### Work instruction:
The listing below holds a line with "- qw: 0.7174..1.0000" and a later line with "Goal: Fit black". Write out those two lines and every line between them, exactly, and nothing else.

### Data:
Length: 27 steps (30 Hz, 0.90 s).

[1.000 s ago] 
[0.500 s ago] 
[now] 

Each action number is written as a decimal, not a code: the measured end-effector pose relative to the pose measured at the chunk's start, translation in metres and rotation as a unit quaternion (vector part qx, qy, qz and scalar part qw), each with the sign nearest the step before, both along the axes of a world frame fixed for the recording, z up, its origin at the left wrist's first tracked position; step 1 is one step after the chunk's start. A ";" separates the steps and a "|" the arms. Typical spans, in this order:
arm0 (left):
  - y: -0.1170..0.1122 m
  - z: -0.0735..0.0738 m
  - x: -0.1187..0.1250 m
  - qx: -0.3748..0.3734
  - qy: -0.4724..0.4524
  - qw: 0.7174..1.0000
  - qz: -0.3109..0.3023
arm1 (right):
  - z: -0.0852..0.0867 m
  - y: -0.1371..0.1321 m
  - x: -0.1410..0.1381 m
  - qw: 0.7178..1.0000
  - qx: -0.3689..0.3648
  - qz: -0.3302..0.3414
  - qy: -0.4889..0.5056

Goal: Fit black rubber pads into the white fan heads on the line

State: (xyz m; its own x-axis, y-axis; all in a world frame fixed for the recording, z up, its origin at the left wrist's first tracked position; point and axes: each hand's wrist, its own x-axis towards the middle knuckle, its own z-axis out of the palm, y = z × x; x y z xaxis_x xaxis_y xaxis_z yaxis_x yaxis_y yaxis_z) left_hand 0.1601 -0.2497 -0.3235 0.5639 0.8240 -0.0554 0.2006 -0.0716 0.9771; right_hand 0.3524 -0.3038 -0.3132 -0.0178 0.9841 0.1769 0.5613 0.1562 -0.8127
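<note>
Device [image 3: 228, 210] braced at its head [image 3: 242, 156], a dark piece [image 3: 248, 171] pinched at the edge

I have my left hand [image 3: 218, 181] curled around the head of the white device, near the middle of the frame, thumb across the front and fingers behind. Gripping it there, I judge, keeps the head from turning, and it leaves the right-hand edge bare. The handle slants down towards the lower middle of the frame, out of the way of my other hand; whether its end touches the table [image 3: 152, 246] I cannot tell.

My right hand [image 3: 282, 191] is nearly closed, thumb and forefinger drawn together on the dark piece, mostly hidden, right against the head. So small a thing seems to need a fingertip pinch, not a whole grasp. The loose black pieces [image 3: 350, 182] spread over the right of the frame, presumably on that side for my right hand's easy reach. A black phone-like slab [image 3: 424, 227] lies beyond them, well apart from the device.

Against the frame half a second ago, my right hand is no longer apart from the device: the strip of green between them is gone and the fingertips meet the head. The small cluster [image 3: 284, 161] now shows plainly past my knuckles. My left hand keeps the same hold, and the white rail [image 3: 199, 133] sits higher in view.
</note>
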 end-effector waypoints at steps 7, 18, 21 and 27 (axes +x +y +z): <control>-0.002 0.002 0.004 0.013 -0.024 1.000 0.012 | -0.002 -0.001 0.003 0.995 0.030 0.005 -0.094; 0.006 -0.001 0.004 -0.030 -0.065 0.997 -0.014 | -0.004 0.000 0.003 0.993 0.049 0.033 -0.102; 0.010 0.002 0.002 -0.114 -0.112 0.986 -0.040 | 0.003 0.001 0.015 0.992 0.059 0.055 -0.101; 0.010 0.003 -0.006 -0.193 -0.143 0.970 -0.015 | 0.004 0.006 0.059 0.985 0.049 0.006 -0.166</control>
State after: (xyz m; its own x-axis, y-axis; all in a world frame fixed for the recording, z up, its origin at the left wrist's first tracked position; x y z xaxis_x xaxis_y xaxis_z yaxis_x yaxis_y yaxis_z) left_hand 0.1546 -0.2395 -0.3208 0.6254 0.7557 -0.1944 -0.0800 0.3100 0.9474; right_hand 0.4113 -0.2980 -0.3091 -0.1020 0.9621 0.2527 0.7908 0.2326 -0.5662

### Task output:
  - qw: 0.7174..1.0000
  - qz: -0.3109..0.3023
arm1 (right):
  - z: -0.0852..0.0867 m
  - y: -0.1371..0.1321 m
  - x: -0.1410..0.1381 m
  - qw: 0.7178..1.0000
  - qx: -0.3689..0.3648
  - qz: -0.3302..0.3414
  - qy: -0.4889..0.5056

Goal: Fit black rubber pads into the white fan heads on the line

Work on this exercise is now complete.